J.   whereas, according to the findings of an assessment conducted by the US Centers for Disease Control and Prevention (CDC), the use of anti-microbial substances in the United States has not reduced the number of infections caused by listeria, salmonella and other bacteria,

K.   whereas the Agriculture and Fisheries Council has already discussed the topic twice and whereas the general reaction of the Member States to the Commission plans to authorise the anti-microbial treatment of poultry carcases has been negative,

L.   whereas at its meeting of 2 June 2008 the Standing Committee on the Food Chain and Animal Health rejected the above Commission proposal by 316 votes to nil, with 29 abstentions, thus sending out a clear and forceful message prior to the EU-US Summit in Brdo, Slovenia,

M.   whereas the Commission is obliged to forward its proposal to the Council following its rejection by the Standing Committee on the Food Chain and Animal Health,

1.  Voices its disapproval of the Commission proposal;

2.  Calls on the Council to reject the proposal;

3.  Is strongly of the opinion that this issue should be dealt with by the Agriculture and Fisheries Council and not by other Council configurations;

4.  Requests to be consulted and fully informed by the Commission before any further decisions in preparation for the next Transatlantic Economic Council meeting, which takes place in October 2008;

5.  Stresses that authorisation of the four anti-microbial substances for the treatment of poultry carcasses intended for human consumption would pose a serious threat to Community rules and standards and would constitute a setback for the efforts and adjustments made by poultry professionals with a view to reducing the incidence of bacterial infection in the European Union; points out that it would also represent a serious and extremely damaging reversal of Community policy in this area and a blow to the credibility of Community efforts to promote high food safety and hygiene standards at international level;

6.  Draws attention to the considerable investments made in this area by European poultry professionals, in accordance with Community legislation, with a view to reducing pathogen contamination by implementing a total food chain approach;

7.  Considers the total food chain approach, as used within the European Union, to be a more sustainable means of reducing pathogen levels in poultry meat than decontamination using anti-microbial substances at the end of the food production process;

8.  Voices its concern at the fact that authorisation of imports of such poultry meat could undermine European standards;

9.  Stresses that the proposal is out of step with both the European public's food safety and hygiene expectations and the demand for production models – both within and outside Europe – which ensure that high hygiene standards are maintained throughout the production and distribution process; stresses that it would be likely to undermine European consumer confidence in foodstuffs sold within the European Union, which remains fragile following the food safety problems that have arisen within the Union over recent years;

10.  Acknowledges the need for suitable scientific advice taking due account of the need for consumer protection and information; considers that the arrangements ultimately adopted, whatever they may be, should not result in any distortion of competition;

11.  Instructs its President to forward this resolution to the Council and Commission, to the governments and parliaments of the Member States and to the EFSA.

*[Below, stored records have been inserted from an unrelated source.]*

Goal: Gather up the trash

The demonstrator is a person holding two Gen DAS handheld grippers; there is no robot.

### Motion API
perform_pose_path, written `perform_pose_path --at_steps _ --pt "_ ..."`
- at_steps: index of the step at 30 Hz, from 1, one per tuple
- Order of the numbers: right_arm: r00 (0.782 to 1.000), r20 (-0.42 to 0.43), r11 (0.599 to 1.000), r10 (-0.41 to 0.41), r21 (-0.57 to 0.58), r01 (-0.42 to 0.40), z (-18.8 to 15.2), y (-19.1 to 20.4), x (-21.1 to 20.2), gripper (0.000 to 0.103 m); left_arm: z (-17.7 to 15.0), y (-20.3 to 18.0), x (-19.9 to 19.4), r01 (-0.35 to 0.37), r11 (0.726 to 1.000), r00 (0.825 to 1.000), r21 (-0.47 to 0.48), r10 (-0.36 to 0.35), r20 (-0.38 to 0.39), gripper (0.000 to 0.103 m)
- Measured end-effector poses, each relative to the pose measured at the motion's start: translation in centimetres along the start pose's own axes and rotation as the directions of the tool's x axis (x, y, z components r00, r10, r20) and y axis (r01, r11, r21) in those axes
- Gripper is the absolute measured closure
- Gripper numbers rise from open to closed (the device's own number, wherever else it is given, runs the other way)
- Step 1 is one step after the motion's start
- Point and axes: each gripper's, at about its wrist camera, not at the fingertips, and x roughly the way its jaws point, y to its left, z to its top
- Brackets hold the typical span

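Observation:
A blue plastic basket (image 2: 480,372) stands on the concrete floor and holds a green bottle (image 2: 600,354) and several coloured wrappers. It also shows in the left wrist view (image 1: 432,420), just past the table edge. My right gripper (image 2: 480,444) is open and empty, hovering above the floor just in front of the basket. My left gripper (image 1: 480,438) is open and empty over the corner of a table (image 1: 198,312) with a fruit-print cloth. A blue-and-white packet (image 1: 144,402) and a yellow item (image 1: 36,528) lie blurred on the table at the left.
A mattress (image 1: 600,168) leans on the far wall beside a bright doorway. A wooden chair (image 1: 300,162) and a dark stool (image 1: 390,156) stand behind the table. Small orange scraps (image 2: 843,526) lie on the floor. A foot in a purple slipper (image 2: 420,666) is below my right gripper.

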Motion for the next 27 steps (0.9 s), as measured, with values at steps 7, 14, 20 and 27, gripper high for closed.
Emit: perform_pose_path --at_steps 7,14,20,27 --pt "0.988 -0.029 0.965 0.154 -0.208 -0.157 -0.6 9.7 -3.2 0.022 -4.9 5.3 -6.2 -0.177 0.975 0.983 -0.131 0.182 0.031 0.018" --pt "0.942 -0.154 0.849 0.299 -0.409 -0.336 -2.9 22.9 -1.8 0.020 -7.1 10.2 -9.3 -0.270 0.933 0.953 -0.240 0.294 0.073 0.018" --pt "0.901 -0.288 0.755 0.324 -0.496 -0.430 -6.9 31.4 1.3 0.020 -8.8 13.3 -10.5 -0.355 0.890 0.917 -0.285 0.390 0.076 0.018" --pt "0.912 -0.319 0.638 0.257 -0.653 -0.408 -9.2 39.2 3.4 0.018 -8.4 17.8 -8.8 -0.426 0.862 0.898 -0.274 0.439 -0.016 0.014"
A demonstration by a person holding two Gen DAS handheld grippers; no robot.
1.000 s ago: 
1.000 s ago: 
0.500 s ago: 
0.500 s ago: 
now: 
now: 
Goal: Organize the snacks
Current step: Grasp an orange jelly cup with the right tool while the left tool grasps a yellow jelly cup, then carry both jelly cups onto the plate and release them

(1) OJ L 139 of 30.4.2004, p. 55.
(2) OJ L 299 of 16.11.2007, p. 1.
(3) OJ L 325 of 12.12.2003, p. 1.
(4) OJ L 165 of 30.4.2004, p. 1.
(5) OJ L 135 of 30.5.1991, p. 40.
(6) OJ L 131 of 5.5.1998, p. 11.
(7) Judgment of 23 September 2003 in Case C-192/01 Commission v Denmark [2003] ECR I-9693; judgment of 7 September 2004 in Case C-127/02 Landelijke Vereniging tot Behoud van de Waddenzee, Nederlandse Vereniging tot Bescherming van Vogels v Staatssecretaris van Landbouw, Natuurbeheer en Visserij [2004] ECR I-7405.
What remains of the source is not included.